Healthwatch is not aware of any significant recent or proposed changes to end of life care policy in relation to the COVID-19 situation. This includes no changes to current guidance on CPR or DNARs. You can read more here.

However, it is understandable that given the increased risk of severe respiratory issues due to COVID-19, services are increasingly promoting Advance Care Planning, including discussing DNARs with patients. This is to ensure people’s wishes are known in case their circumstance changes quickly. This is particularly important where family members are involved, as the current rules around social isolation make this more challenging.

It is worth noting that the decision to withhold CPR is a clinical one in the final instance. If a discussion takes place between a doctor and patient, and a patient does not consent to a DNAR, this does not mean a doctor is legally bound to administer CPR, though patients can request a second opinion.

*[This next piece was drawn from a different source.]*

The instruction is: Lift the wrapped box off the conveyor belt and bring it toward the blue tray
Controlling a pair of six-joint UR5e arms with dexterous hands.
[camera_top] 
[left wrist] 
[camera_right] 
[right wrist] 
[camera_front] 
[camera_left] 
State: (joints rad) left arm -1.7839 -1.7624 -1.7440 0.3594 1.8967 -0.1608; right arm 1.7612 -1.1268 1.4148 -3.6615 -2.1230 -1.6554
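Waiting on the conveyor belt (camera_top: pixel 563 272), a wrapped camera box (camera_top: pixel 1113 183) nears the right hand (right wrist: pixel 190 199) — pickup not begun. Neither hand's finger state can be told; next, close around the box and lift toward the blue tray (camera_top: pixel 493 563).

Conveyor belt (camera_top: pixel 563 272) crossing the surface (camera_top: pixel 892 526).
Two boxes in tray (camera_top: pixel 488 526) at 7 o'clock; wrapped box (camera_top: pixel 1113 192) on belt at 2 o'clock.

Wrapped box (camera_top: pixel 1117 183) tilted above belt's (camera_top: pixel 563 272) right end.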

Doctors do not legally require a DNAR to withhold CPR in cases where it has no realistic prospect of success.

To assist in these situations the British Medical Association (BMA) has issued guidance on potential ethical issues surrounding clinical decision-making during the COVID-19 pandemic, and encouraging clinicians to review the appropriateness of CPR for all inpatients.

Clarifying current misinterpretations

As mentioned above, a number of recent media stories have highlighted examples of GP practices and CCGs acting inappropriately and insensitively by asking patients to sign DNAR forms via a letter without prior consultation. This clearly goes against current guidance.

NHS England has now written to all parts of the system to reiterate that such action is not appropriate and stress that at no point should ‘blanket policies’ be used to apply DNARs to any group of patients.This point has already been made in the joint guidance issued by the BMA, Resuscitation Council UK and the Royal College of Nursing.

CQC joint statement on Advance Care Planning

On Monday 30 March, CQC wrote to adult social care providers and GP practices with a statement prepared with the British Medical Association, Care Provider Alliance and Royal College of General Practitioners. The statement sets out their shared position on the importance of advance care planning being based on the needs of the individual.